Work required: Output the listing below, all of it, exactly as given.

Dataset section:
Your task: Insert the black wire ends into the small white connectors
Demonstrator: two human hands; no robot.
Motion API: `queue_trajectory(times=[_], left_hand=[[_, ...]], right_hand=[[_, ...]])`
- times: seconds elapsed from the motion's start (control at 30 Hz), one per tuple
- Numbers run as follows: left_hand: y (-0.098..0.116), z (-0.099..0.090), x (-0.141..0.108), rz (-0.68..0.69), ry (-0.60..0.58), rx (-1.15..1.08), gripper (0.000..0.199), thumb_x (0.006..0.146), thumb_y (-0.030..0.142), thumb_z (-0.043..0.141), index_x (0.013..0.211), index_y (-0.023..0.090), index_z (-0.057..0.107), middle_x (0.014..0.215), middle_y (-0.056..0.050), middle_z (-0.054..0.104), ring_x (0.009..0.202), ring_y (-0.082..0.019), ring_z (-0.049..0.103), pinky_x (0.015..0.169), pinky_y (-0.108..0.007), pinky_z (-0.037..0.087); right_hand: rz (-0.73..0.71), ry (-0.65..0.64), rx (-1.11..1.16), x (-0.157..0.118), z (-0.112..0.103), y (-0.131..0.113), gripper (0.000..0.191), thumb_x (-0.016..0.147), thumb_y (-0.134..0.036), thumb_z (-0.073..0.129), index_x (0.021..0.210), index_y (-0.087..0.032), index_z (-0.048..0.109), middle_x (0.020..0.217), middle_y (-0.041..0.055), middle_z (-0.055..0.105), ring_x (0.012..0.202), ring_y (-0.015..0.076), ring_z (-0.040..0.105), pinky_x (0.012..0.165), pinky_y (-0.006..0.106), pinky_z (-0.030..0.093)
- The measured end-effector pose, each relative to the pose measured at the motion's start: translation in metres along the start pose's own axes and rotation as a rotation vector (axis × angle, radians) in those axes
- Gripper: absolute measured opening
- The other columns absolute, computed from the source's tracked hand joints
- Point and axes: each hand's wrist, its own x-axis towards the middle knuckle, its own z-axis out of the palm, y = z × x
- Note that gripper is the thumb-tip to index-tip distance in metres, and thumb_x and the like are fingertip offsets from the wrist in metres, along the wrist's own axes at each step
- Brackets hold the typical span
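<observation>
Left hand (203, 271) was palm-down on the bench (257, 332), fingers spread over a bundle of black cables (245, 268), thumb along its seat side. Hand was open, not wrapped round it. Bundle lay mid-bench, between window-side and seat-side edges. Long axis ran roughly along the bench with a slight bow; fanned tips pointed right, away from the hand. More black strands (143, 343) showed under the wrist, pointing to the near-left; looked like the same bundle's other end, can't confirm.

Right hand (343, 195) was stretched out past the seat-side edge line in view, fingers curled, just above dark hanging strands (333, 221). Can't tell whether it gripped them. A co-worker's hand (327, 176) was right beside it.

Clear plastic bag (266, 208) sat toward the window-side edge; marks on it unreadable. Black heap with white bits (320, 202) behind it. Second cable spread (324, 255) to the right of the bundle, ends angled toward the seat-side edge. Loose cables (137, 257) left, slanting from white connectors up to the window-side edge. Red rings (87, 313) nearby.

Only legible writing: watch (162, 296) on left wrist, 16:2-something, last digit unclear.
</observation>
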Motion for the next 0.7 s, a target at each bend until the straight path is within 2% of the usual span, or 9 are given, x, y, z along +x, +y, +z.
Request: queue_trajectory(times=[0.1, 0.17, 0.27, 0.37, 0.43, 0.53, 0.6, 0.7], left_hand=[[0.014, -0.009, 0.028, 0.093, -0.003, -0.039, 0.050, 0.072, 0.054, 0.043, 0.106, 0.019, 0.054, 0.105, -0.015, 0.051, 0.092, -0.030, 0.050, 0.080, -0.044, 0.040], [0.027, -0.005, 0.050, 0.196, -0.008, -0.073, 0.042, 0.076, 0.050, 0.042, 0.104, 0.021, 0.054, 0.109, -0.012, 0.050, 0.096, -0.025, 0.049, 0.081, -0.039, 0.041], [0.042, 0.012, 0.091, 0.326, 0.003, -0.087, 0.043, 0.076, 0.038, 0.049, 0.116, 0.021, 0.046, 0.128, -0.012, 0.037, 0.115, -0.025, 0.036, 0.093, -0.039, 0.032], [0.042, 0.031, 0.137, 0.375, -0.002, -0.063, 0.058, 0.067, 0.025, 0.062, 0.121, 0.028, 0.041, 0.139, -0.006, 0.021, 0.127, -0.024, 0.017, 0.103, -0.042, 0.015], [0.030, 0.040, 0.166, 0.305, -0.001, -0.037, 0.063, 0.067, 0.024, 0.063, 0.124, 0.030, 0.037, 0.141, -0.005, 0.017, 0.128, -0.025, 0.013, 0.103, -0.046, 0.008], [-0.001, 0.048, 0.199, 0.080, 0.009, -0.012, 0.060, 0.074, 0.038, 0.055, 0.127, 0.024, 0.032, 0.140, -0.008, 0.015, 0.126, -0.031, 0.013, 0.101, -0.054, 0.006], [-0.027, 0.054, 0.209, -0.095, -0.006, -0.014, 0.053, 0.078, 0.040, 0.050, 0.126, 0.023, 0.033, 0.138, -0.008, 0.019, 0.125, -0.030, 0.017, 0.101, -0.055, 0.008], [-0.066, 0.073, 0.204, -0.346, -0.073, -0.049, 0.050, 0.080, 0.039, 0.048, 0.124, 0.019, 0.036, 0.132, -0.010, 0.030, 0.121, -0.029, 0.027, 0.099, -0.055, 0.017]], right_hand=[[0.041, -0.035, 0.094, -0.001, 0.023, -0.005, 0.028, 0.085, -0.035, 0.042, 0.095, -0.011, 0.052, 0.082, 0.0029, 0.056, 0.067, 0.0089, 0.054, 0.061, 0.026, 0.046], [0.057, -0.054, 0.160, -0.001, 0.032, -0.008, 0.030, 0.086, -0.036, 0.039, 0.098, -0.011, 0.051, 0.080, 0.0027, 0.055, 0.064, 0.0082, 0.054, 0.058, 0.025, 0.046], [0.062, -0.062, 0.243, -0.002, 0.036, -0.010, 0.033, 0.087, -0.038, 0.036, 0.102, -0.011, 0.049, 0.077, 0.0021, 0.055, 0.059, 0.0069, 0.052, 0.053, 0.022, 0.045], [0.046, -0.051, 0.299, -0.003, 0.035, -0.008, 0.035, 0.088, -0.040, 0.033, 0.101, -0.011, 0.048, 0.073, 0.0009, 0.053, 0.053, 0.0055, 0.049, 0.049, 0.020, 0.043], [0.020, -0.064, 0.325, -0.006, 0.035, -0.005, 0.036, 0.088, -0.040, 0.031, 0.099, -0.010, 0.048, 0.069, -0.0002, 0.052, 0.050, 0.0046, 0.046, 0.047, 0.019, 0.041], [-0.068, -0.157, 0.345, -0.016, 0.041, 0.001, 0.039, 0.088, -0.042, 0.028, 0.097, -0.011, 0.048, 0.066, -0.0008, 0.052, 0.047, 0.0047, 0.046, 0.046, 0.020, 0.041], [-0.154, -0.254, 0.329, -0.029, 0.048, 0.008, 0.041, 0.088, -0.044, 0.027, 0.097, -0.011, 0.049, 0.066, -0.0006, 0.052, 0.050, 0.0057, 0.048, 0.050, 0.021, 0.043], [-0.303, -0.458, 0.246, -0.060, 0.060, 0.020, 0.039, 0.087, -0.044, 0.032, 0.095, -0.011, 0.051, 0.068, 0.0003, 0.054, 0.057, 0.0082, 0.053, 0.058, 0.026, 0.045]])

Result of this task:
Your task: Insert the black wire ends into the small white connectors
Demonstrator: two human hands; no robot.
Motion API: `queue_trajectory(times=[_], left_hand=[[_, ...]], right_hand=[[_, ...]])`
- times: seconds elapsed from the motion's start (control at 30 Hz), one per tuple
- Numbers run as follows: left_hand: y (-0.098..0.116), z (-0.099..0.090), x (-0.141..0.108), rz (-0.68..0.69), ry (-0.60..0.58), rx (-1.15..1.08), gripper (0.000..0.199), thumb_x (0.006..0.146), thumb_y (-0.030..0.142), thumb_z (-0.043..0.141), index_x (0.013..0.211), index_y (-0.023..0.090), index_z (-0.057..0.107), middle_x (0.014..0.215), middle_y (-0.056..0.050), middle_z (-0.054..0.104), ring_x (0.009..0.202), ring_y (-0.082..0.019), ring_z (-0.049..0.103), pinky_x (0.015..0.169), pinky_y (-0.108..0.007), pinky_z (-0.037..0.087); right_hand: rz (-0.73..0.71), ry (-0.65..0.64), rx (-1.11..1.16), x (-0.157..0.118), z (-0.112..0.103), y (-0.131..0.113), gripper (0.000..0.191), thumb_x (-0.016..0.147), thumb_y (-0.134..0.036), thumb_z (-0.073..0.129), index_x (0.021..0.210), index_y (-0.087..0.032), index_z (-0.048..0.109), middle_x (0.020..0.217), middle_y (-0.041..0.055), middle_z (-0.055..0.105), ring_x (0.012..0.202), ring_y (-0.015..0.076), ring_z (-0.040..0.105), pinky_x (0.012..0.165), pinky_y (-0.006..0.106), pinky_z (-0.030..0.093)
- The measured end-effector pose, each relative to the pose measured at the motion's start: translation in metres along the start pose's own axes and rotation as a rotation vector (axis × angle, radians) in those axes
- Gripper: absolute measured opening
- The other columns absolute, computed from the source's tracked hand joints
- Point and axes: each hand's wrist, its own x-axis towards the middle knuckle, its own z-axis out of the palm, y = z × x
- Note that gripper is the thumb-tip to index-tip distance in metres, and thumb_x and the like are fingertip offsets from the wrist in metres, along the wrist's own axes at each step
- Brackets hold the typical span
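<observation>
Left hand (203, 271) was palm-down on the bench (257, 332), fingers spread over a bundle of black cables (245, 268), thumb along its seat side. Hand was open, not wrapped round it. Bundle lay mid-bench, between window-side and seat-side edges. Long axis ran roughly along the bench with a slight bow; fanned tips pointed right, away from the hand. More black strands (143, 343) showed under the wrist, pointing to the near-left; looked like the same bundle's other end, can't confirm.

Right hand (343, 195) was stretched out past the seat-side edge line in view, fingers curled, just above dark hanging strands (333, 221). Can't tell whether it gripped them. A co-worker's hand (327, 176) was right beside it.

Clear plastic bag (266, 208) sat toward the window-side edge; marks on it unreadable. Black heap with white bits (320, 202) behind it. Second cable spread (324, 255) to the right of the bundle, ends angled toward the seat-side edge. Loose cables (137, 257) left, slanting from white connectors up to the window-side edge. Red rings (87, 313) nearby.

Only legible writing: watch (162, 296) on left wrist, 16:2-something, last digit unclear.
</observation>
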Motion for the next 0.7 s, a target at each bend until the straight path is within 2% of the usual span, or 9 are given, x, y, z along +x, +y, +z.
Request: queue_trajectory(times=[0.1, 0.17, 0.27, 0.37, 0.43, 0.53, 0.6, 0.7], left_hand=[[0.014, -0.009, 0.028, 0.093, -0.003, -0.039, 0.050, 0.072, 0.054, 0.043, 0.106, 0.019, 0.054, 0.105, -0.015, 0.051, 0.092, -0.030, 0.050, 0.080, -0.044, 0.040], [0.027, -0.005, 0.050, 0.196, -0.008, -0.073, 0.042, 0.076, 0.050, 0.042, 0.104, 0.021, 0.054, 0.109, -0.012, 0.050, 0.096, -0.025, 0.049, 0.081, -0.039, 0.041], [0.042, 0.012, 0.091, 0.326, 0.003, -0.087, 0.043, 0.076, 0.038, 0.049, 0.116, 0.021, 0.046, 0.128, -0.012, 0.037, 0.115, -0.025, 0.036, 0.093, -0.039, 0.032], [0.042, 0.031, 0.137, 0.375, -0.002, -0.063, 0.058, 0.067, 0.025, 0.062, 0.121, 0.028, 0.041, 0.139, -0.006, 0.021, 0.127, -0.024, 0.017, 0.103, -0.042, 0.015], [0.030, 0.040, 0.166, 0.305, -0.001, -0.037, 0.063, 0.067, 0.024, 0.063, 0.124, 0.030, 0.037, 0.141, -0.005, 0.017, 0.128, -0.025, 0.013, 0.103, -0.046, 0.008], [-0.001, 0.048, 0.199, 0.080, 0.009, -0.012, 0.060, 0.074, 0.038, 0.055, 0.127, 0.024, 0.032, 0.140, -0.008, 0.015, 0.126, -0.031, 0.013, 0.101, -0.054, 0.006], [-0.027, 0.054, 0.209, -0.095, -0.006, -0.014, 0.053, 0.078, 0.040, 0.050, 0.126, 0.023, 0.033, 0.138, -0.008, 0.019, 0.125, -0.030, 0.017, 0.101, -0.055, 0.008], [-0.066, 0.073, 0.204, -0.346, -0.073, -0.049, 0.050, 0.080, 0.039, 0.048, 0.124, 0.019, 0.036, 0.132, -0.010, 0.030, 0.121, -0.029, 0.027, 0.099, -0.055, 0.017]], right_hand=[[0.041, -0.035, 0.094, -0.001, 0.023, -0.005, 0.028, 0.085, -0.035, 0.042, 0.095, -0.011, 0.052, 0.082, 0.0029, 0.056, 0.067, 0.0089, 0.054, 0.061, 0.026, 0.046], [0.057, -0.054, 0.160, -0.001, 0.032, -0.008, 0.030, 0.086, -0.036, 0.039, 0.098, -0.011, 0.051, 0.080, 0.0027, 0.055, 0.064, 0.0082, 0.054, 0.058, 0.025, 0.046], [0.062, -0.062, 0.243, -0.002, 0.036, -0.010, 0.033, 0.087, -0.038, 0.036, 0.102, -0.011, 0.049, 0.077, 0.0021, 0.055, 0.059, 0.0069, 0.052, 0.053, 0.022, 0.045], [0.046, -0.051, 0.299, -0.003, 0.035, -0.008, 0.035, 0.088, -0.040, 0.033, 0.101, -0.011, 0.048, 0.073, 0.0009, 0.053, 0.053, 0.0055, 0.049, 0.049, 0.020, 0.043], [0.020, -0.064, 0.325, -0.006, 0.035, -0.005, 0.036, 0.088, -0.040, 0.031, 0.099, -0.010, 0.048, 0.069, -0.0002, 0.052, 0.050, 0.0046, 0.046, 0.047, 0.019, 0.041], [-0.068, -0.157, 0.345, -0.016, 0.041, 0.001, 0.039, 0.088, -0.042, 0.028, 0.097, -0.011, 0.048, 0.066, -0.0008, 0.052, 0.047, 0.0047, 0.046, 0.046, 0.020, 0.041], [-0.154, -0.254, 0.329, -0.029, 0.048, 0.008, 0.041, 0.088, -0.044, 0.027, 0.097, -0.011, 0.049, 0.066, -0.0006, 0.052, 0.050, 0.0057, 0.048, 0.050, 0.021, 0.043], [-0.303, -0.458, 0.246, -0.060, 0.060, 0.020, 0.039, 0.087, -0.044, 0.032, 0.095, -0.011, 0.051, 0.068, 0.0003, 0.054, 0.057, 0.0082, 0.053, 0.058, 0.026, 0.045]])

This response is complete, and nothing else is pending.